Early inquiries about the program are showing that to be the case - 60 percent of the students who are interested in applying have been Hispanic, although the program is open to all qualified students regardless of racial or ethnic background.

Given the very low numbers of minority pharmacy graduates nationwide, Johnson-Fannin said she's developing a strategy that will ensure UIW has its own pipeline of minority applicants.

“We have plans to secure grants that will allow us to work with minority students at the early high school years to help them be prepared to enter our curriculum,” Johnson-Fannin explained. “And, we will work with our matriculating students to help them be successful using venues like tutorial sessions, recitations, and monitored peer-group teaching.”

The Feik School of Pharmacy will be located at the corner of Hildebrand and Devine, on property the University acquired near Incarnate Word High School. Groundbreaking for the School is expected to occur sometime in the early part of spring. University officials added that the building could be finished by August of next year.

The pharmacy program received a shot in the arm at the end of the summer when Congress passed a transportation bill that earmarked $2 million for UIW to use for the School's infrastructure.

The $2 million will help fund a multi-level parking garage as well as access roads and pedestrian walkways that have been designed to address the issues of parking, safety, and public access associated with this facility.

“The paper plans have shaped up very well,” Johnson-Fannin said of the building's design process. “It has been a wonderful experience working with the architects in bringing the plans from ideas to drawings.

“It's a purpose-driven plan, specifically created with the variety of needs of the pharmacy program,” she added. “The building will be beautiful. We can hardly wait to move in and show it off!”

There are approximately 90 pharmacy programs nationwide; just five of them are located in Texas.

The UIW program will be the only one in the state based at either a private or faith-based university. It will also be the only one in the country to offer an optional bilingual certificate track in Spanish.

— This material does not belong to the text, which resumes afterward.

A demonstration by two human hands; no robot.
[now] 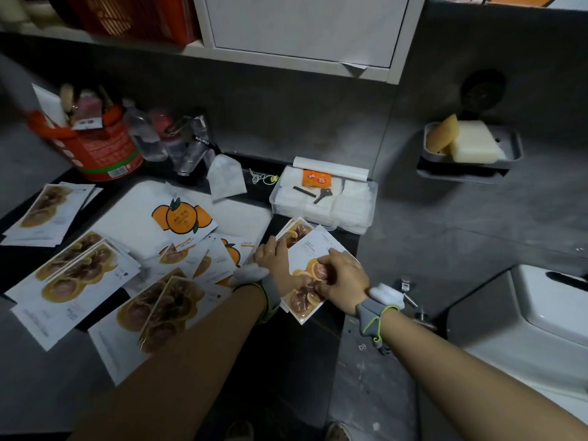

According to the AARP Bulletin story, starting salaries for pharmacists can be as high as $100,000 in some parts of the country, not including signing bonuses and relocation expenses. Spanish-speaking pharmacists can usually command much higher starting salaries.

Even when all of the above is taken into account, Johnson-Fannin said the UIW program will ultimately be distinguished by two traits: personal attention to the students and a focus on the details.

“On the one hand, we will be no different than any other school in Texas,” she explained. “We will offer a science-based curriculum that provides students with the tools needed to pass the board and be successful pharmacists. We will do all necessary to be an accredited pharmacy school.

“On the other hand … professionalization of the student starts early,” Johnson-Fannin continued. “We intend to produce a pharmacy school graduate who is capable of practicing in any setting, who understands the need to further their education, formally and informally, and practicing pharmacists who use their position in the medical community to promote good health.”